Page 14 of Waiting for Sunrise


  In Battle he found a quiet pub called The Windmill – it was only just noon – not far from the abbey. He bought a pint of cloudy ale for sixpence and sat down on a bench seat by the window and watched three haymakers in dirty smocks play dominoes. He took Miss Julie out of his haversack, thinking he really should try and read it through before the first rehearsal tomorrow afternoon in St John’s Wood. He read a page or two then closed the book, thinking that August Strindberg was not part of this world and it was something of an affront to both Strindberg and The Windmill pub in Battle to introduce them to each other.

  Sitting in this small pub with its cool flagged floor, listening to the murmuring voices of the haymakers and the click of dominoes falling, drinking beer here in the middle of summer in England in 1914, he suddenly felt a stillness creep up on him as if he were suffering from a form of mental palsy – as if time had stopped and the world’s turning, also. It was a strange sensation – that he would be for ever stuck in this late June day in 1914 like a fly in amber – the past as irrelevant to him as the future. A perfect stasis; the most alluring inertia.

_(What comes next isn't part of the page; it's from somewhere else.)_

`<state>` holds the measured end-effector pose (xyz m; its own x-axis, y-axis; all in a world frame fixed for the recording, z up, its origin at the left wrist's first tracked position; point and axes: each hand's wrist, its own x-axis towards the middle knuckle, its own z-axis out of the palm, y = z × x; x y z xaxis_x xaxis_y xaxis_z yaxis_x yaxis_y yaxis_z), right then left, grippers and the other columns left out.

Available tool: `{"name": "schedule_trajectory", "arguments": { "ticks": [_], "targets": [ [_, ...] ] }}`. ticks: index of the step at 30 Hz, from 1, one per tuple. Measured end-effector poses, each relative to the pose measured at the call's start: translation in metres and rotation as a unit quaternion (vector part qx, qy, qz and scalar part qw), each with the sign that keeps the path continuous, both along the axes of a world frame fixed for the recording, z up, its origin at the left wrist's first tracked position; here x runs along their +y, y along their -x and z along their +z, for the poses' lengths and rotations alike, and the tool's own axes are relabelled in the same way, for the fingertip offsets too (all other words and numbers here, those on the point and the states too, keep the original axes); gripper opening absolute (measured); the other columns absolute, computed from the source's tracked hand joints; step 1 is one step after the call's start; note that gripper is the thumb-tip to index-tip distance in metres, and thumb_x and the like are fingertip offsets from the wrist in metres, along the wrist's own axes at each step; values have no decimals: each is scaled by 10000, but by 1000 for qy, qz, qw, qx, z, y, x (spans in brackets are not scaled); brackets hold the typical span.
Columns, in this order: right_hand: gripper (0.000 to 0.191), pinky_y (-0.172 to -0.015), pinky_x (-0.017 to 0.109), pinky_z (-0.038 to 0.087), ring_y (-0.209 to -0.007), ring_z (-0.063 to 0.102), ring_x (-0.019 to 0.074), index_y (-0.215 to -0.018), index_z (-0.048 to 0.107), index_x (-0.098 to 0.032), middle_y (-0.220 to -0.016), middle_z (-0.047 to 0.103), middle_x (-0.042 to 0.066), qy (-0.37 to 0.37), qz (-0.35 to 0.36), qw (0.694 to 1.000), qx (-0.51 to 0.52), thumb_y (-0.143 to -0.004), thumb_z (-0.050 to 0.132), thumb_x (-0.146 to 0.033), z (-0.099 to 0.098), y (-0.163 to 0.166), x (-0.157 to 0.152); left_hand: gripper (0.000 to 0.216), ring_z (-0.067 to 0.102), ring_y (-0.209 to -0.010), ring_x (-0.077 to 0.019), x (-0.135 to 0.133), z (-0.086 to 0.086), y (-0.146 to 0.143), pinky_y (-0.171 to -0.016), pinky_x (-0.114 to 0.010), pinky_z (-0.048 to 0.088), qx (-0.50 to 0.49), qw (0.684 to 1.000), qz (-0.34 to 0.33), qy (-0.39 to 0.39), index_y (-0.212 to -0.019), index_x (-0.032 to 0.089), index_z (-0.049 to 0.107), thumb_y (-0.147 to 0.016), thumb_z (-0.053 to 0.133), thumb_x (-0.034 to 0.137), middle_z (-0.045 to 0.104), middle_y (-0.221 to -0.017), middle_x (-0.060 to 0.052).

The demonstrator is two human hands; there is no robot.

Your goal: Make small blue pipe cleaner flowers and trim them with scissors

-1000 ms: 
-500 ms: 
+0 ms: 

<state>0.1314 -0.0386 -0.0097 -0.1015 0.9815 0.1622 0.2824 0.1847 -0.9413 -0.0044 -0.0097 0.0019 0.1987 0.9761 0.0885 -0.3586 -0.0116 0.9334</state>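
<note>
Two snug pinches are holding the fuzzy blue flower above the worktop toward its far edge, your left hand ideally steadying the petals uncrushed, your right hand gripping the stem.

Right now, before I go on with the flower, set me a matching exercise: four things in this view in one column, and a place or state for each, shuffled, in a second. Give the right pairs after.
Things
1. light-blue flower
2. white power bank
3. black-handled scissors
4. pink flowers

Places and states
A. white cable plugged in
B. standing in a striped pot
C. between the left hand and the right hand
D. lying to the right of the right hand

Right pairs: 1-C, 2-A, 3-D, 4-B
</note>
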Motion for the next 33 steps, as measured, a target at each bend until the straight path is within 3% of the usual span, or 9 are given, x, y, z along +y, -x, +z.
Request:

  And then suddenly it was over, the mood passed, as a lorry rumbled by, tooting its horn and the world began to move again. He picked up his rucksack, eased himself into its straps and took his empty pint glass back to the bar.

  As he left Battle it began to drizzle but he decided to press on, turning off the busy Hastings road as soon as he could and following a cart track that a group of foresters – cutting lengths of alder – told him would see him clear across country to Guestling Thorn. Once he was there he’d have to brave the verge of the main road to Rye with its motor traffic for a mile or two but it would lead him straight to Winchelsea and the Major.

  He liked Winchelsea, he thought, as he entered the village, striding down one of its wide streets to Hamo’s cottage. All village streets should be this wide, he thought: the village was full of light, open to the sun on its high bluff. Hamo’s white weatherboarded cottage was on the western edge with a fine view over Rye Bay to Camber Sands and the expanses of Romney Marsh beyond. He knocked on the door.

  4. A Very Sweet Boy

  ‘Well, I thought you should be aware of the situation,’ the Major said. ‘You know what I always say, Lysander – honesty is everything in life. The bedrock of all relationships. I make no bones about it, as I’m sure you’ll agree. Never have, never will.’

  The Major stood with his back to a small fire in the grate of the sitting room. He was wearing an old quilted red velvet smoking jacket with a cravat and a small, white, beaded skullcap on his bald head. He looked lean and weatherbeaten, still heavily tanned, with deep lines scoring either cheek as if he’d spent months gritting his teeth. His eyes, in his dark face, were a disconcertingly pale blue.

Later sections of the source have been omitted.